_What you should do:_
Please copy, exactly as they appear below, the lines from the one containing "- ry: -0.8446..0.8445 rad" through the one containing "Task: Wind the".
▬▬▬
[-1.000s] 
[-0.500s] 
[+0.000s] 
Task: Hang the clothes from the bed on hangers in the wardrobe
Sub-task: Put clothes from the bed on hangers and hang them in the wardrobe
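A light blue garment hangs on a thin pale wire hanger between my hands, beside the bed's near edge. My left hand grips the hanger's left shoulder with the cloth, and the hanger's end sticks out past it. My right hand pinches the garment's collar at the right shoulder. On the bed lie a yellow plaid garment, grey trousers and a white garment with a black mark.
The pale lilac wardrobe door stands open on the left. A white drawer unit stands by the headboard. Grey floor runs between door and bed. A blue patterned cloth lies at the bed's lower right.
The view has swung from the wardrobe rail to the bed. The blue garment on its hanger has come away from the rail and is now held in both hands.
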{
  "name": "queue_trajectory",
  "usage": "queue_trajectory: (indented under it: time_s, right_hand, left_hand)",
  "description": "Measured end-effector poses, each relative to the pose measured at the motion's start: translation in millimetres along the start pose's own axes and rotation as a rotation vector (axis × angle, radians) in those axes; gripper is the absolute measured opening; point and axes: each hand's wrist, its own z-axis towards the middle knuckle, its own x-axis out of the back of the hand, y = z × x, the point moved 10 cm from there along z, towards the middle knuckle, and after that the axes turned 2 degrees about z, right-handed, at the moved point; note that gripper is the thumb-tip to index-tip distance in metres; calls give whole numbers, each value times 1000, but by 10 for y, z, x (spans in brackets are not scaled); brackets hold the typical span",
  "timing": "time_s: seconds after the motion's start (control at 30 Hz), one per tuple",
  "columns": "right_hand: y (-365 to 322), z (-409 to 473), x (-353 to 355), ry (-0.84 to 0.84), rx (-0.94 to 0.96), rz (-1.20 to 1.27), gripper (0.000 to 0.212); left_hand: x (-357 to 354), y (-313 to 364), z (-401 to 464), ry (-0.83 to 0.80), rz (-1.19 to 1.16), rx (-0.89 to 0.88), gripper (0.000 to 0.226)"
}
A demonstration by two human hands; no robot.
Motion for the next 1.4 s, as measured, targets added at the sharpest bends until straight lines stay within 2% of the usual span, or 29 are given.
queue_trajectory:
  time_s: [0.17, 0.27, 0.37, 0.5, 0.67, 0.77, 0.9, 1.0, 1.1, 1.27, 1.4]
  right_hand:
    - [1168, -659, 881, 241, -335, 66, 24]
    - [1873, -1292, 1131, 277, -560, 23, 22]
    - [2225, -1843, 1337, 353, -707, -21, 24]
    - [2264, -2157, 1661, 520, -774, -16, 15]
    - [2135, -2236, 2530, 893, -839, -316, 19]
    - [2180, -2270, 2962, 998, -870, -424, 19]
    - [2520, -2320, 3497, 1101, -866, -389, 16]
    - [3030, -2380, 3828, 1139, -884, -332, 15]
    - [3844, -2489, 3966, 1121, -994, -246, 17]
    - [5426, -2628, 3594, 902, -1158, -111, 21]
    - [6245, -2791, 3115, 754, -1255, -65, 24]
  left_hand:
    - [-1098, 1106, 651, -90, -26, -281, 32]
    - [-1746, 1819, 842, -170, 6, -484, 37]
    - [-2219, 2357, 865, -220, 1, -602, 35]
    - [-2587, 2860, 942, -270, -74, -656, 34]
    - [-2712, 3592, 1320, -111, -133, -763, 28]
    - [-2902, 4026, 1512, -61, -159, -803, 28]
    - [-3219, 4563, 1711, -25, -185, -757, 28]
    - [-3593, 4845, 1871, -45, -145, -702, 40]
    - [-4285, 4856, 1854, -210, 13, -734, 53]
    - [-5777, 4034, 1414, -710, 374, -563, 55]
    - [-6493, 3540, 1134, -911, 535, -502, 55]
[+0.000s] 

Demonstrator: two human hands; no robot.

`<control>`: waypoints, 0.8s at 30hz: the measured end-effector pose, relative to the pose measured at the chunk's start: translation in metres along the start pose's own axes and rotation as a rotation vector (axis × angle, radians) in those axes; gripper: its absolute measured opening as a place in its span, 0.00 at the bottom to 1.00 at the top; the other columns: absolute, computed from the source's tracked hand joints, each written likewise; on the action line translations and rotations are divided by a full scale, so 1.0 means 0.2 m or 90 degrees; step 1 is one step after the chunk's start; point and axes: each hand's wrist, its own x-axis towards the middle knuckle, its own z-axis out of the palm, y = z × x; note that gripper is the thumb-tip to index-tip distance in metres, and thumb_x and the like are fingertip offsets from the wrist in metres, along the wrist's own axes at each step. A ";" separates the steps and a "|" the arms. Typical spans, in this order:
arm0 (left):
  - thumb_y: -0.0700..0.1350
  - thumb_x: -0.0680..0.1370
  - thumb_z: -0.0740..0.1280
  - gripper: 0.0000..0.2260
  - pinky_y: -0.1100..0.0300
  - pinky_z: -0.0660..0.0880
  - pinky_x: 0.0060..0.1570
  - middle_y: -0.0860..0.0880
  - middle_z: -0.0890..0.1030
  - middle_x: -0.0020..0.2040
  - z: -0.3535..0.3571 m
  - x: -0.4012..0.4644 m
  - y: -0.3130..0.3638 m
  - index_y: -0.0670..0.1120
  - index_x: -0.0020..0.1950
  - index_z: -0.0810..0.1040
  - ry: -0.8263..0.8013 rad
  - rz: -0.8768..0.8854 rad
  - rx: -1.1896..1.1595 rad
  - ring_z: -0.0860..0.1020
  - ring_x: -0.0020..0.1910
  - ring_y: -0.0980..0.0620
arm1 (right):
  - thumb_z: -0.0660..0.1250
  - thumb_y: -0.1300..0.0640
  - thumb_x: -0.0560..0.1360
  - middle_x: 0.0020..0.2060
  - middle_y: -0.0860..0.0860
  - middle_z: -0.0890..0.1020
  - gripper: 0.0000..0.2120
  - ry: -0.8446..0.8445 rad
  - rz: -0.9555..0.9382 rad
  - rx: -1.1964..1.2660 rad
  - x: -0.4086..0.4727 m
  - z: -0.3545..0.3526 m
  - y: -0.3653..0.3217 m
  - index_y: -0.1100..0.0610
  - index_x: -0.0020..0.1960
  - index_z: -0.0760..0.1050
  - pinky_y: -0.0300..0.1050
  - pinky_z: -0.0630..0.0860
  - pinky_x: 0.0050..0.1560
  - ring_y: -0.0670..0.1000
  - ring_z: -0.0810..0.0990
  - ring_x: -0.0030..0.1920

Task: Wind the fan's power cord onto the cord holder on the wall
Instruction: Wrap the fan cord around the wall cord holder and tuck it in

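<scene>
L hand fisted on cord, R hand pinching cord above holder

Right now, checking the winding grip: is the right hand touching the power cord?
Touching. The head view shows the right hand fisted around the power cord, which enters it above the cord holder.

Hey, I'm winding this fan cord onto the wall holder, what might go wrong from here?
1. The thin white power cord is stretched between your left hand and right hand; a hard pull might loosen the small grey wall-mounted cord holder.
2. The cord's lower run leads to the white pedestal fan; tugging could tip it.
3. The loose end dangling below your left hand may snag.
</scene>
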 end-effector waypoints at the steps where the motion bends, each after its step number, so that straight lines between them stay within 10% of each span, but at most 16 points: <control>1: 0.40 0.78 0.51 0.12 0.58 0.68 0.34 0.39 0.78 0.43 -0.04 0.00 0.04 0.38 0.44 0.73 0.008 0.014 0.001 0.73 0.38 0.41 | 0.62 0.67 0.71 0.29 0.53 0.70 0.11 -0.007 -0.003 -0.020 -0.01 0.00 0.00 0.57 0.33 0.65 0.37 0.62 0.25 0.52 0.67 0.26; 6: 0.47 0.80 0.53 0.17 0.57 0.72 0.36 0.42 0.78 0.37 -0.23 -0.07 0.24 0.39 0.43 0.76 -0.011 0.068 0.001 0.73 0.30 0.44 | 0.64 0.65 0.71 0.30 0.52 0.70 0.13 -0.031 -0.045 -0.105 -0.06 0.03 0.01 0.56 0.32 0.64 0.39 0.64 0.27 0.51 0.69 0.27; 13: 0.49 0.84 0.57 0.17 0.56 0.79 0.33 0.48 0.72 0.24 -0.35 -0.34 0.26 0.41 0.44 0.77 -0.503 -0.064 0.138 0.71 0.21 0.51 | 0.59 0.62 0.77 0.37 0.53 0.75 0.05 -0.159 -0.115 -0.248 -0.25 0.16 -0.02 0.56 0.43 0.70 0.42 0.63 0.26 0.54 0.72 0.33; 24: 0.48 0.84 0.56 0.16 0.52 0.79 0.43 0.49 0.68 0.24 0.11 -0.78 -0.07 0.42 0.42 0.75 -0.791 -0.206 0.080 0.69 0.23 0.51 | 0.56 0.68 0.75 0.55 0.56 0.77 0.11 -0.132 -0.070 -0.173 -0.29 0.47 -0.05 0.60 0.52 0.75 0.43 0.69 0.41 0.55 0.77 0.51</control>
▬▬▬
_Response for this exercise:_
  - ry: -0.8446..0.8445 rad
  - rz: -0.9555..0.9382 rad
  - rx: -1.1964..1.2660 rad
  - x: -0.4086..0.4727 m
  - z: -0.3545..0.3526 m
  - y: -0.3653..0.3217 m
  - index_y: -0.1100..0.0610
  - index_x: -0.0020..0.1960
  - index_z: -0.0760..0.1050
  - pinky_y: -0.0300..0.1050
  - pinky_z: -0.0630..0.0860
  - pinky_x: 0.0050..0.1560
  - ring_y: -0.0670..0.1000
  - ring_z: -0.0810..0.0990
  - ring_x: -0.0030..0.1920

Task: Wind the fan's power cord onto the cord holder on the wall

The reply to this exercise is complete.